(Data extracted from a collection)
⁂

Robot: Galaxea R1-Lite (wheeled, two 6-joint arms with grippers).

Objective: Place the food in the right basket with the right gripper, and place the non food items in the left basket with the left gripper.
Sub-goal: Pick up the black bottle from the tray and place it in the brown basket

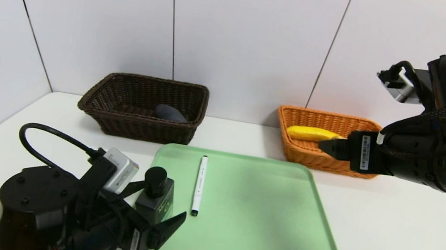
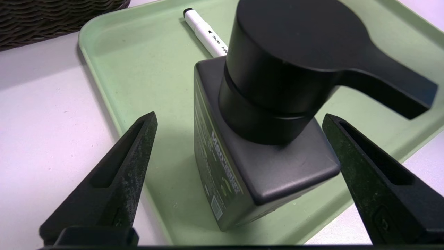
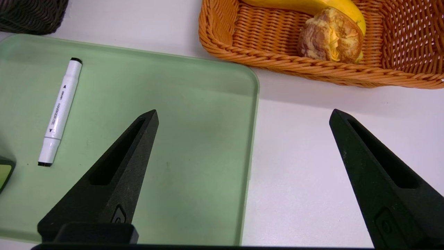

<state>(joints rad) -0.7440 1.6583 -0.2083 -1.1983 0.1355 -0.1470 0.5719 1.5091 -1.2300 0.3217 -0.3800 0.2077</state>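
Observation:
The dark bottle (image 2: 249,166) with a black cap stands on the green tray (image 1: 261,222), at its near left corner. My left gripper (image 2: 240,117) is open and straddles the bottle; one finger is close to the bottle's corner, the other stands well apart. The white marker pen (image 1: 199,184) lies on the tray just past the bottle. The rolled grey cloth (image 1: 169,113) lies in the dark brown left basket (image 1: 115,120). The banana (image 3: 312,5) and bread roll (image 3: 329,34) lie in the orange right basket (image 3: 242,52). My right gripper (image 3: 242,113) is open and empty, raised just in front of that basket.
Both baskets stand at the back of the white table (image 1: 402,245) against the wall panels, the tray in front of them. The right arm (image 1: 439,156) hides the near right corner of the orange basket in the head view.

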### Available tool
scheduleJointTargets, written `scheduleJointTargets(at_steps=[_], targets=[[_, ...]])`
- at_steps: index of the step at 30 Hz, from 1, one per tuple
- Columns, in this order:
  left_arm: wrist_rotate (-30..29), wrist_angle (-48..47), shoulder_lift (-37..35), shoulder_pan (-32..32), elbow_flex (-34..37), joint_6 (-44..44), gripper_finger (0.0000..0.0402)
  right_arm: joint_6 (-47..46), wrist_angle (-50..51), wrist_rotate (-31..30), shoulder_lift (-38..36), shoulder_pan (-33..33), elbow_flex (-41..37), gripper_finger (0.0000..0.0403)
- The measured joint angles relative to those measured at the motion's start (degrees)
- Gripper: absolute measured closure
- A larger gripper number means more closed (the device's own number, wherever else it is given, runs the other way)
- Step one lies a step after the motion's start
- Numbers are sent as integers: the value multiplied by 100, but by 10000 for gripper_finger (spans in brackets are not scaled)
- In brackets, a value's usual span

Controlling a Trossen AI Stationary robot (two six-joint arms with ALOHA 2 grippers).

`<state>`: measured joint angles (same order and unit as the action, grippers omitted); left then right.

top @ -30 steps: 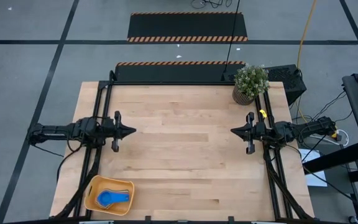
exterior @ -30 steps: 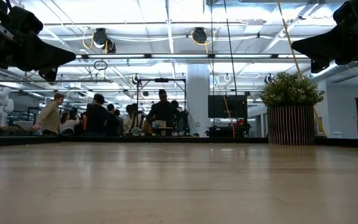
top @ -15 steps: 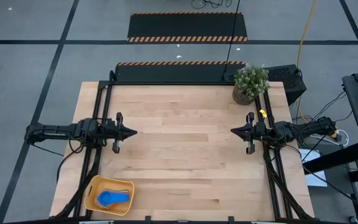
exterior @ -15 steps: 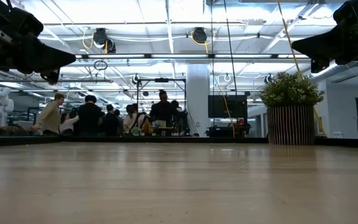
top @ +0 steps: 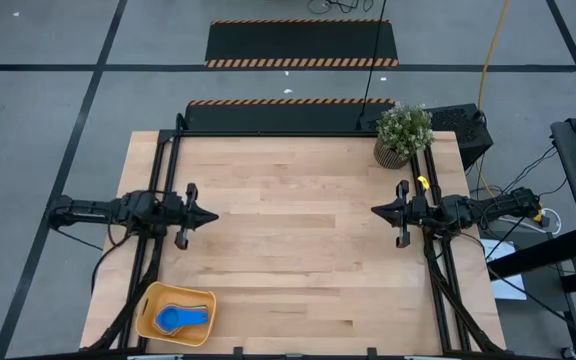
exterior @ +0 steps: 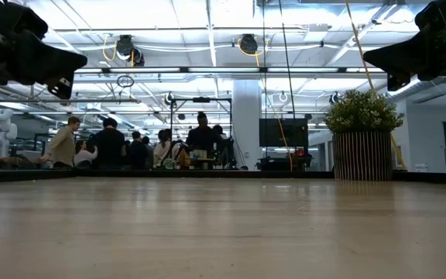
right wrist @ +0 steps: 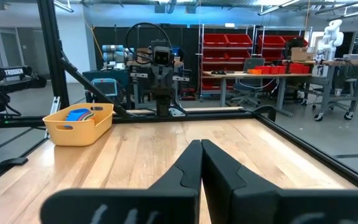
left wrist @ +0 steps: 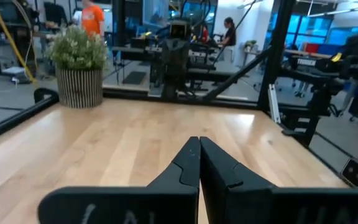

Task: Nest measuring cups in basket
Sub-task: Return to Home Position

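Basket (top: pixel 148 303) holding measuring cups (top: pixel 182 317), front-left corner; potted plant (top: pixel 402 133) back-right; left gripper (top: pixel 212 213), right gripper (top: pixel 375 211) clenched.

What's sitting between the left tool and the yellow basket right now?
Nothing. In the high view, only bare wooden table lies between the shut left tool and the basket, which holds the measuring cups.

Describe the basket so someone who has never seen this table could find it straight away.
In the high view, find the wooden table and go to its bottom-left corner, diagonally opposite the potted plant. There sits the basket, a shallow yellow-orange tub with rounded corners. Unlike the plant's round pot, it is rectangular and holds blue measuring cups.
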<state>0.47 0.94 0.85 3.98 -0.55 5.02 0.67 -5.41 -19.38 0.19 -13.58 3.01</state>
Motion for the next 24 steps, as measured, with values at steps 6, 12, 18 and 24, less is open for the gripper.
scheduleJointTargets(at_steps=[6,12,18,24], targets=[[-188,49,-71,28,-11,-274,401,0,3,0,0,-1,0,403],[-243,26,-71,28,-10,-245,401,0,2,0,0,-2,0,403],[-109,-42,68,28,-18,-170,398,0,2,0,0,-2,0,403],[-107,-48,112,28,-18,-168,373,0,2,0,0,-1,0,403]])
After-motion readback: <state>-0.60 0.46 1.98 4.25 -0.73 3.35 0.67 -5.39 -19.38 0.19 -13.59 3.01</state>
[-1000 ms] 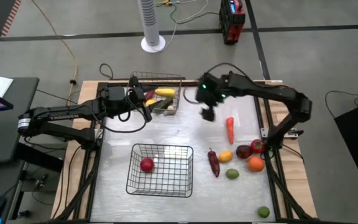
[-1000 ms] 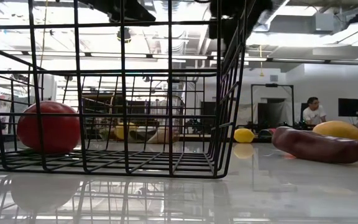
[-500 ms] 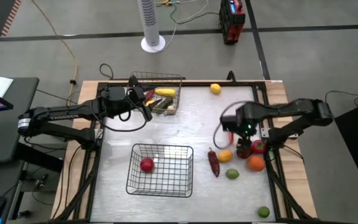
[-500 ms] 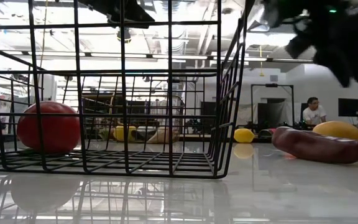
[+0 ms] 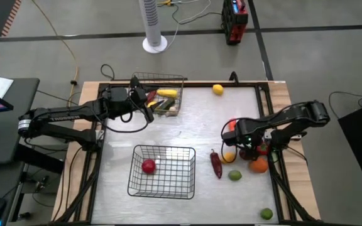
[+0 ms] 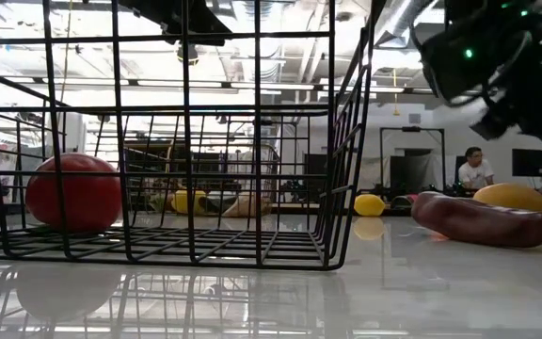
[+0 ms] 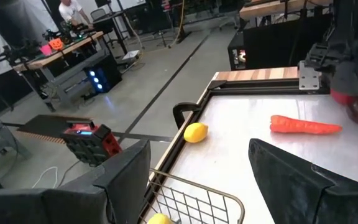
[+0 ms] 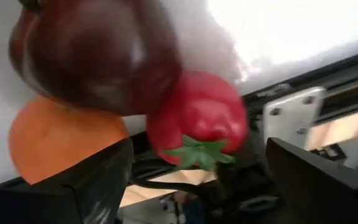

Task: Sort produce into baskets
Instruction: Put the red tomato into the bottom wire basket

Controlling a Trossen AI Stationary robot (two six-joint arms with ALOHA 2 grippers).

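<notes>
My right gripper (image 5: 246, 143) hangs open, tipped down over the produce cluster at the table's right: a dark red round piece (image 8: 98, 56), a red tomato (image 8: 197, 124) and an orange (image 8: 61, 146). In the right wrist view the tomato lies ahead of the gap between the fingers, untouched. The near basket (image 5: 162, 171) holds one red round piece (image 5: 148, 166). The far basket (image 5: 160, 100) holds yellow and green long pieces. My left gripper (image 5: 144, 103) waits open above that basket's left rim.
A carrot (image 7: 303, 126) lies beside the right arm, and a lemon (image 5: 217, 89) sits by the far edge. A dark red chili (image 5: 216, 164), a yellow piece (image 5: 229, 157), a lime (image 5: 234, 175) and a green piece (image 5: 266, 214) lie right of the near basket.
My right gripper has swung from the far middle of the table, beside the far basket, toward the right edge and down, tipping its fingers downward over the produce cluster. The lemon by the far edge, covered by the arm before, now shows.
</notes>
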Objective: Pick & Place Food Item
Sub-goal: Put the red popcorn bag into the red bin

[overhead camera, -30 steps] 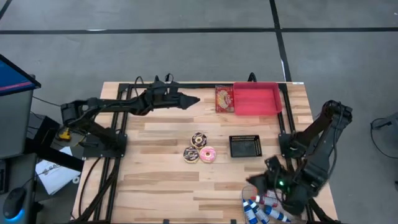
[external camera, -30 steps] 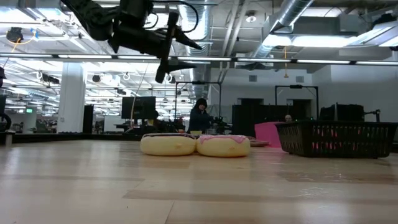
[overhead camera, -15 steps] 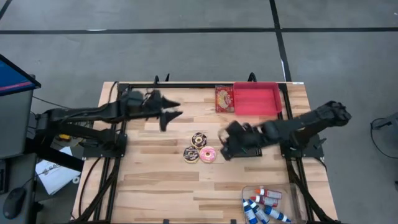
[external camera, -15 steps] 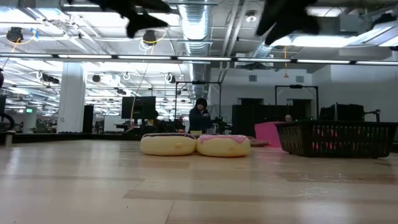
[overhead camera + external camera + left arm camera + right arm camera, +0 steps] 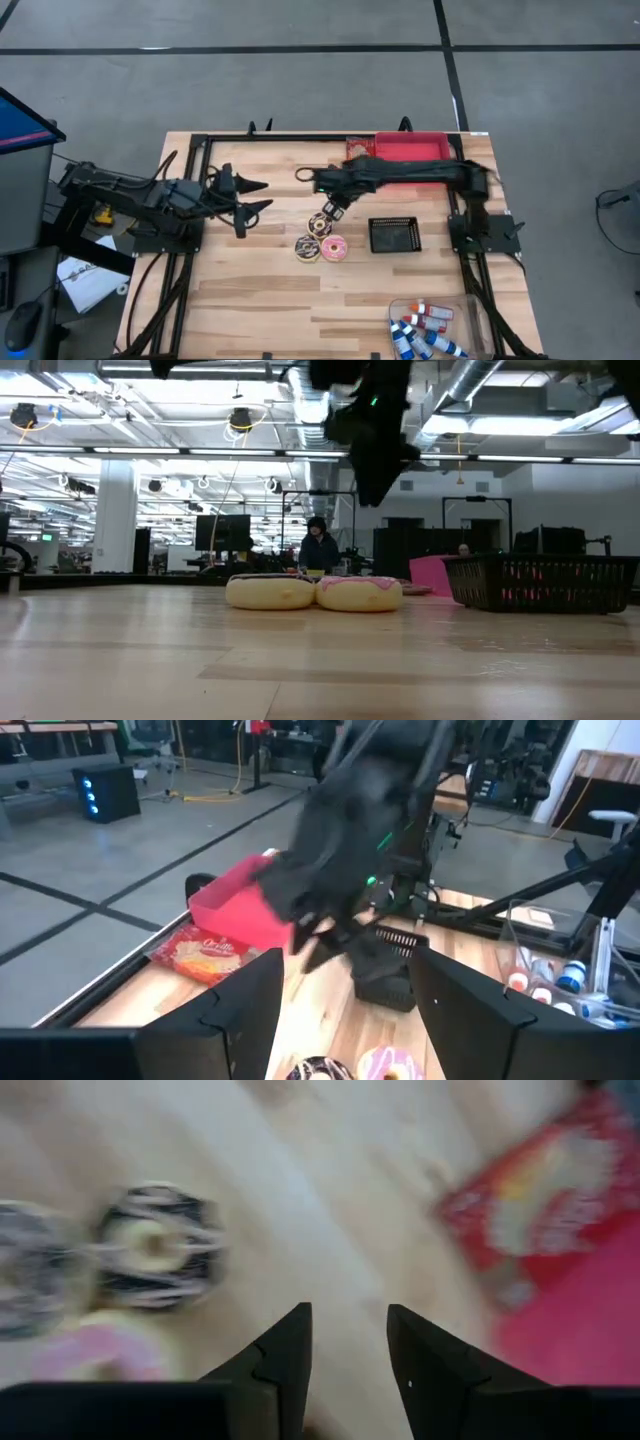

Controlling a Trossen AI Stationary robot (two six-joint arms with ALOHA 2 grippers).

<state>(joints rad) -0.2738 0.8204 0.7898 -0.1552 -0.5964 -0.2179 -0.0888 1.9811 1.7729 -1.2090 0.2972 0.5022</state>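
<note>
Worktop: pale wooden slats, framed by dark metal rails.

Food items: three ring doughnuts clustered near the centre of the worktop. Dark chocolate-iced doughnut with white stripes at the far point of the cluster; second dark striped doughnut and pink-iced doughnut side by side nearer the front, touching or almost touching. All three flat on the worktop, none held.

Other items, placed from the doughnut cluster: small black mesh basket just to the right; red plastic tray at the far right edge, with a red printed snack packet lying against its left side; clear plastic bin holding blue-and-white tubes at the near right corner.

Right gripper: at the end of the arm stretched across from the right, directly above the far striped doughnut, pointing steeply down. Fingers a narrow gap apart, nothing between them; no contact with the doughnut.

Left gripper: well left of the doughnut cluster, raised off the worktop, roughly level, facing the cluster. Fingers spread wide, holding nothing.

Background in the low view: a person in dark clothing standing well behind the worktop.
</note>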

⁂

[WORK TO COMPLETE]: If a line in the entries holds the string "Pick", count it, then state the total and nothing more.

[TASK OUTPUT]: 2